*EXERCISE GOAL*: Report the count of lines holding "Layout" in the records, with no other words.

*RECORDS TO PROCESS*:
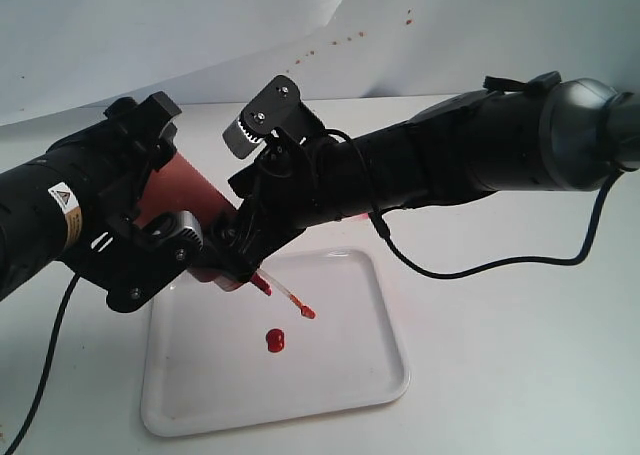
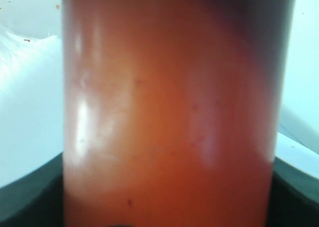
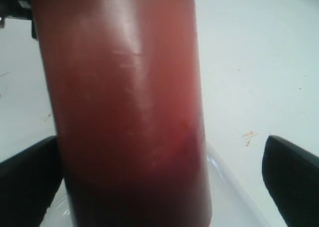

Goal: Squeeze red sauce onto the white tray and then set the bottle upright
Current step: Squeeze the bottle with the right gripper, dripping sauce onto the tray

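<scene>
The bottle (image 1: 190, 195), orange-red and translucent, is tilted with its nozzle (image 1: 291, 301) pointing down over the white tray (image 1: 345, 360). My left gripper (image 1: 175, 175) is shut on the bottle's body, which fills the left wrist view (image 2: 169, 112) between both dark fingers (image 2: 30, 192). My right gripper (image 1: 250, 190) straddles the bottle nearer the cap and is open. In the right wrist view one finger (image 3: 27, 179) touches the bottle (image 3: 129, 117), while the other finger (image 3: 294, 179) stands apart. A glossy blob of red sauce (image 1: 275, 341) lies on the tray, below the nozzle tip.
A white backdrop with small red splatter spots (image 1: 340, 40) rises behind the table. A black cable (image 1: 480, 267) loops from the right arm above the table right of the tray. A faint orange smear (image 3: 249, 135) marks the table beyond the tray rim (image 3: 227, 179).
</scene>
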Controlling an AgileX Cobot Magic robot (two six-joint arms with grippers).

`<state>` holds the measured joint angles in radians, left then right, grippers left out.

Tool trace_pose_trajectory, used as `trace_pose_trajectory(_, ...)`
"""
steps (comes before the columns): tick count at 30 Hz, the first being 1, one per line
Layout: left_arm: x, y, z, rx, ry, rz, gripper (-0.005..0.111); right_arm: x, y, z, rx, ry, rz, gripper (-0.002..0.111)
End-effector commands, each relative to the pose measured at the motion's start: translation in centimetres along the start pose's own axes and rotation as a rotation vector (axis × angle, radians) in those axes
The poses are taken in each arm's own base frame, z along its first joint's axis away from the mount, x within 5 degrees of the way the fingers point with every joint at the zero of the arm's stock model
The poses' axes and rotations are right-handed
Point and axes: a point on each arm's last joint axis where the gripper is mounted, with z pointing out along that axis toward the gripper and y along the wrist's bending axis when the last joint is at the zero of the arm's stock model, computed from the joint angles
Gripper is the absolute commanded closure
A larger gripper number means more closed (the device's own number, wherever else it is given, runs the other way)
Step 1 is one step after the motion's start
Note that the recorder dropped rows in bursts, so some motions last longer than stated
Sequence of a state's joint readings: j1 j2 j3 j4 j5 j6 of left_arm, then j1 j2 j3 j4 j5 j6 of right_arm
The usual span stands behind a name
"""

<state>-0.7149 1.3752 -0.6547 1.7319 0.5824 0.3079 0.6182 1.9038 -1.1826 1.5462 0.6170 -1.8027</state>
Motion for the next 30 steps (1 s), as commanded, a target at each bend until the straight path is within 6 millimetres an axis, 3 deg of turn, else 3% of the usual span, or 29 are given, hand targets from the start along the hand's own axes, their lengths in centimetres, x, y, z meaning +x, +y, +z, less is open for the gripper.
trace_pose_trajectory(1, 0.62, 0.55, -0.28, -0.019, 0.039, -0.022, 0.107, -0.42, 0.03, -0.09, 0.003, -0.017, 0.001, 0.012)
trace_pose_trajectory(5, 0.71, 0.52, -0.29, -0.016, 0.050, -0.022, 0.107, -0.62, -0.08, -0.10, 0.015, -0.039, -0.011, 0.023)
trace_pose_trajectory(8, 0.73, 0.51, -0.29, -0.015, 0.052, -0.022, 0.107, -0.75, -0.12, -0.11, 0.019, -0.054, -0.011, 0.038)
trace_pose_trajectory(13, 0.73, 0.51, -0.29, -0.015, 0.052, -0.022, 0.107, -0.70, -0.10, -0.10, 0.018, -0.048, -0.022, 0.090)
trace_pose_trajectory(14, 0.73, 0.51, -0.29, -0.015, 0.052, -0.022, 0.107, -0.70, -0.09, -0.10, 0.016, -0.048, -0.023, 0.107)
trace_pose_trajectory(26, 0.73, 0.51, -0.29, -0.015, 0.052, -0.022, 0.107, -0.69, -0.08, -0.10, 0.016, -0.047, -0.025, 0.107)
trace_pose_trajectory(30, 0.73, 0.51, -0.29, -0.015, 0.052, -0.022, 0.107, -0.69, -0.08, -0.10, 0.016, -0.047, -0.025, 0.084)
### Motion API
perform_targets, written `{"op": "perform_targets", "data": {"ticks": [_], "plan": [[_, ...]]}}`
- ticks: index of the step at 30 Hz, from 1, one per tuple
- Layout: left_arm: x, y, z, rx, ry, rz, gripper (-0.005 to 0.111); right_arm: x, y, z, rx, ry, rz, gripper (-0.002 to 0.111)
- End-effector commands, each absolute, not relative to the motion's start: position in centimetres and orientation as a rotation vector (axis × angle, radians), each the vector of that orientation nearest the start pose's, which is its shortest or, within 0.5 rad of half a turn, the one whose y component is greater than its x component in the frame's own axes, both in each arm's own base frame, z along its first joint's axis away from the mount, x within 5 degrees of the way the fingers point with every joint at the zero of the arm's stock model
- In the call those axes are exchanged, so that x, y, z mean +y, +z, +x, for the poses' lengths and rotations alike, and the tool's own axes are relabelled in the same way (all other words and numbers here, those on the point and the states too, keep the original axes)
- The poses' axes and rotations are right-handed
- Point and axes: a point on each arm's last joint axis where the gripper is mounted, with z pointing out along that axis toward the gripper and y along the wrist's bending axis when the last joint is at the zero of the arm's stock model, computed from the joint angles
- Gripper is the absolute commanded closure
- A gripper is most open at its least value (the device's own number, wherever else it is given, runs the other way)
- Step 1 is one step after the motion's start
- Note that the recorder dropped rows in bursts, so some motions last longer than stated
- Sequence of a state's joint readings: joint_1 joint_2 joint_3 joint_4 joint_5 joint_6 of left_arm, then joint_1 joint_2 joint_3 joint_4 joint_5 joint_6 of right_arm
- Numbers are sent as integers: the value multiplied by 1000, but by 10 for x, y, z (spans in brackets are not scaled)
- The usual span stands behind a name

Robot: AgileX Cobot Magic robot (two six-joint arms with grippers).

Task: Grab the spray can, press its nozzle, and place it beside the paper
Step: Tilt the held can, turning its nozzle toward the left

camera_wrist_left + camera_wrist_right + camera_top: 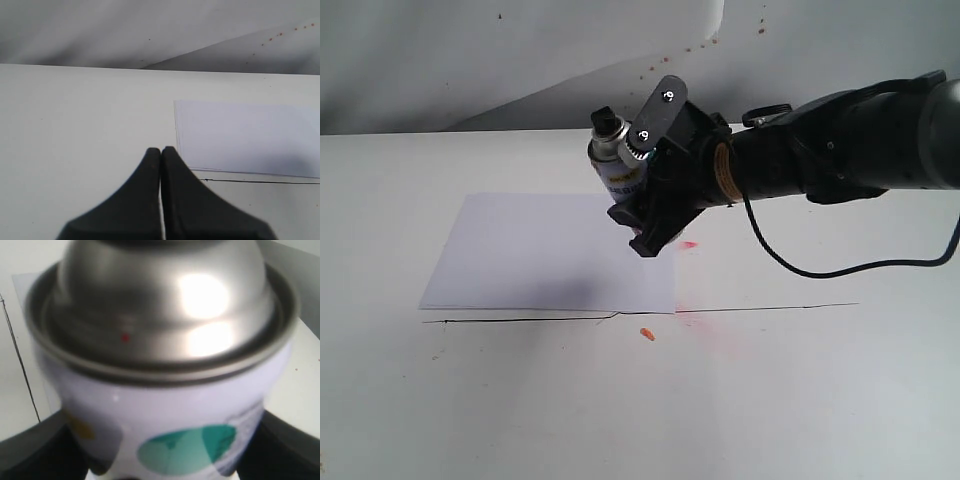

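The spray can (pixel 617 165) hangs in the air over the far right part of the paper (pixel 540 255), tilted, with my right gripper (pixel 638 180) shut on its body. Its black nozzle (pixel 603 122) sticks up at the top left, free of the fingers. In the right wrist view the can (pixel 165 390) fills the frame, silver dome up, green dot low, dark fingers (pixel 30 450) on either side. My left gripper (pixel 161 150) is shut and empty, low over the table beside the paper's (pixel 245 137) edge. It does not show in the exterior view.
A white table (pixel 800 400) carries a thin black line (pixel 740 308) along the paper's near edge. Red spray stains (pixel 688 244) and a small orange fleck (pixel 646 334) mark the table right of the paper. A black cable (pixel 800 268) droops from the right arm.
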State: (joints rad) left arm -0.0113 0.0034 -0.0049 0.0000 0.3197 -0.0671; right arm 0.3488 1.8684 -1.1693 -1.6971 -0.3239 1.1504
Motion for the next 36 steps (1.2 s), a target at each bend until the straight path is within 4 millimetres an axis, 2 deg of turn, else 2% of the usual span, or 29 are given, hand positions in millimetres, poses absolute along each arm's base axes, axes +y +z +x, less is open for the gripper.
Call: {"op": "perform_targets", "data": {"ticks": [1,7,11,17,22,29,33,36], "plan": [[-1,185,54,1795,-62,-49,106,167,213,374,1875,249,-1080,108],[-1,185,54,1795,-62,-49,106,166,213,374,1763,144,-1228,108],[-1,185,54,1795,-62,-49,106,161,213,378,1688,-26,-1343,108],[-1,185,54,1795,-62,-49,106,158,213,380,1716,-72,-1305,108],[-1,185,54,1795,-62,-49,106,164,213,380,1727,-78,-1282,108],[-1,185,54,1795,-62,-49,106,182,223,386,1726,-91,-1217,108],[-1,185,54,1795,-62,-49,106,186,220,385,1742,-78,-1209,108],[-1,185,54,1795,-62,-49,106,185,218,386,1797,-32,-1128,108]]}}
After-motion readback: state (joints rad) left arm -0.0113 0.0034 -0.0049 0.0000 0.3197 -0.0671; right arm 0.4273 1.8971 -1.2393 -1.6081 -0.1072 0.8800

*WRITTEN ANSWER*: 2